Required work:
Reproduce all the material verbatim, down to the last line.

Data extract:
Content starts

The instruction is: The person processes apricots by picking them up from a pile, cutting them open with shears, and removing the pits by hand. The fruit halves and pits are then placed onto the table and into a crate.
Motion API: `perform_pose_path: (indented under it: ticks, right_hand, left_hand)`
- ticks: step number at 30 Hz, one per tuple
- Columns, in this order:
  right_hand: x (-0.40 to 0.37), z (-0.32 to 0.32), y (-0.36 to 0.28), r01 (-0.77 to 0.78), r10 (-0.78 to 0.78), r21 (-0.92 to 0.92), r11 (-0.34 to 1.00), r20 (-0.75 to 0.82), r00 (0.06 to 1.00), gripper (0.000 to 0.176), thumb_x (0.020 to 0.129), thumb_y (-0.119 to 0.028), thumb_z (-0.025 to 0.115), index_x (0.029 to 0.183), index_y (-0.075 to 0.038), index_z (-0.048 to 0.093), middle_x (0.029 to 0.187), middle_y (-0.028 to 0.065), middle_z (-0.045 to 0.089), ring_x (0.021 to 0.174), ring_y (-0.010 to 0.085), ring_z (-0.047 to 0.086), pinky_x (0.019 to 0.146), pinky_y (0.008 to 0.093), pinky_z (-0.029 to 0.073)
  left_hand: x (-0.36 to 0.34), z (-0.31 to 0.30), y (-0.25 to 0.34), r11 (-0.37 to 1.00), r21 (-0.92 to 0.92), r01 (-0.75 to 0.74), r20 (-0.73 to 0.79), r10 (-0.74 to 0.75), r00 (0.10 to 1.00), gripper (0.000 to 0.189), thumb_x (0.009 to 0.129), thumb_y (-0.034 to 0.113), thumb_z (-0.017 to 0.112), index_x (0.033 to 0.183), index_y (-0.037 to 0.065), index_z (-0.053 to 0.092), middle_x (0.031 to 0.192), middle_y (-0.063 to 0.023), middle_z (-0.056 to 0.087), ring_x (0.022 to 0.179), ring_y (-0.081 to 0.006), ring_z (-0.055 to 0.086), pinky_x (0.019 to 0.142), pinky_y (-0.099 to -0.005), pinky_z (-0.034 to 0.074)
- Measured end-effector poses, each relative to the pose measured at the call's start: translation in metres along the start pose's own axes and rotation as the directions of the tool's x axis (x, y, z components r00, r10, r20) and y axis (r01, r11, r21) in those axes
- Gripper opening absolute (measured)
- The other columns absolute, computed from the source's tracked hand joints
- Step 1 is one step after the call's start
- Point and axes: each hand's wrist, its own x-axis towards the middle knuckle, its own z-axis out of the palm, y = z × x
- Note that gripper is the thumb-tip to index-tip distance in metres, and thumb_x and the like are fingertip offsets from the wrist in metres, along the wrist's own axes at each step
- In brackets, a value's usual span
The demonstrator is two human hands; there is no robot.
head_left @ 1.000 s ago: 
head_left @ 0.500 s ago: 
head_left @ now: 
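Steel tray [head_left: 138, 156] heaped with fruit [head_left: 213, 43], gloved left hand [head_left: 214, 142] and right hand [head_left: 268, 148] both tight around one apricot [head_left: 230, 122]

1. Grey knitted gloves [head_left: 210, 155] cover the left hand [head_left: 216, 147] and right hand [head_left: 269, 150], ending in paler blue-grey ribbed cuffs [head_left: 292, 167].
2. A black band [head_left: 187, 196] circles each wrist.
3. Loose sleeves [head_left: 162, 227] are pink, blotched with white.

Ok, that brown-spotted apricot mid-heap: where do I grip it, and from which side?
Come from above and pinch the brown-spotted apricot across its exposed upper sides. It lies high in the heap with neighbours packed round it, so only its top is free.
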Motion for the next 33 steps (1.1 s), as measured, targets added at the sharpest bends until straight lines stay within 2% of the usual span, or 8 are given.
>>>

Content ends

Exercise result:
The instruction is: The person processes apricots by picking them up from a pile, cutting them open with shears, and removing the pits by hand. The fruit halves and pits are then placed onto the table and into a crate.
Motion API: `perform_pose_path: (indented under it: ticks, right_hand, left_hand)`
- ticks: step number at 30 Hz, one per tuple
- Columns, in this order:
  right_hand: x (-0.40 to 0.37), z (-0.32 to 0.32), y (-0.36 to 0.28), r01 (-0.77 to 0.78), r10 (-0.78 to 0.78), r21 (-0.92 to 0.92), r11 (-0.34 to 1.00), r20 (-0.75 to 0.82), r00 (0.06 to 1.00), gripper (0.000 to 0.176), thumb_x (0.020 to 0.129), thumb_y (-0.119 to 0.028), thumb_z (-0.025 to 0.115), index_x (0.029 to 0.183), index_y (-0.075 to 0.038), index_z (-0.048 to 0.093), middle_x (0.029 to 0.187), middle_y (-0.028 to 0.065), middle_z (-0.045 to 0.089), ring_x (0.021 to 0.174), ring_y (-0.010 to 0.085), ring_z (-0.047 to 0.086), pinky_x (0.019 to 0.146), pinky_y (0.008 to 0.093), pinky_z (-0.029 to 0.073)
  left_hand: x (-0.36 to 0.34), z (-0.31 to 0.30), y (-0.25 to 0.34), r11 (-0.37 to 1.00), r21 (-0.92 to 0.92), r01 (-0.75 to 0.74), r20 (-0.73 to 0.79), r10 (-0.74 to 0.75), r00 (0.10 to 1.00), gripper (0.000 to 0.189), thumb_x (0.009 to 0.129), thumb_y (-0.034 to 0.113), thumb_z (-0.017 to 0.112), index_x (0.033 to 0.183), index_y (-0.037 to 0.065), index_z (-0.053 to 0.092), middle_x (0.031 to 0.192), middle_y (-0.063 to 0.023), middle_z (-0.056 to 0.087), ring_x (0.022 to 0.179), ring_y (-0.081 to 0.006), ring_z (-0.055 to 0.086), pinky_x (0.019 to 0.142), pinky_y (-0.099 to -0.005), pinky_z (-0.034 to 0.074)
- Measured end-effector poses, each relative to the pose measured at the call's start: translation in metres along the start pose's own axes and rotation as the directions of the tool's x axis (x, y, z components r00, r10, r20) and y axis (r01, r11, r21) in those axes
- Gripper opening absolute (measured)
- The other columns absolute, computed from the source's tracked hand joints
- Step 1 is one step after the call's start
- Point and axes: each hand's wrist, its own x-axis towards the middle knuckle, its own z-axis out of the palm, y = z × x
- Note that gripper is the thumb-tip to index-tip distance in metres, and thumb_x and the like are fingertip offsets from the wrist in metres, along the wrist's own axes at each step
- In brackets, a value's usual span
The demonstrator is two human hands; there is no robot.
head_left @ 1.000 s ago: 
head_left @ 0.500 s ago: 
head_left @ now: 
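Steel tray [head_left: 138, 156] heaped with fruit [head_left: 213, 43], gloved left hand [head_left: 214, 142] and right hand [head_left: 268, 148] both tight around one apricot [head_left: 230, 122]

1. Grey knitted gloves [head_left: 210, 155] cover the left hand [head_left: 216, 147] and right hand [head_left: 269, 150], ending in paler blue-grey ribbed cuffs [head_left: 292, 167].
2. A black band [head_left: 187, 196] circles each wrist.
3. Loose sleeves [head_left: 162, 227] are pink, blotched with white.

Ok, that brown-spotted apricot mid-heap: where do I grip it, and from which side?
Come from above and pinch the brown-spotted apricot across its exposed upper sides. It lies high in the heap with neighbours packed round it, so only its top is free.
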Motion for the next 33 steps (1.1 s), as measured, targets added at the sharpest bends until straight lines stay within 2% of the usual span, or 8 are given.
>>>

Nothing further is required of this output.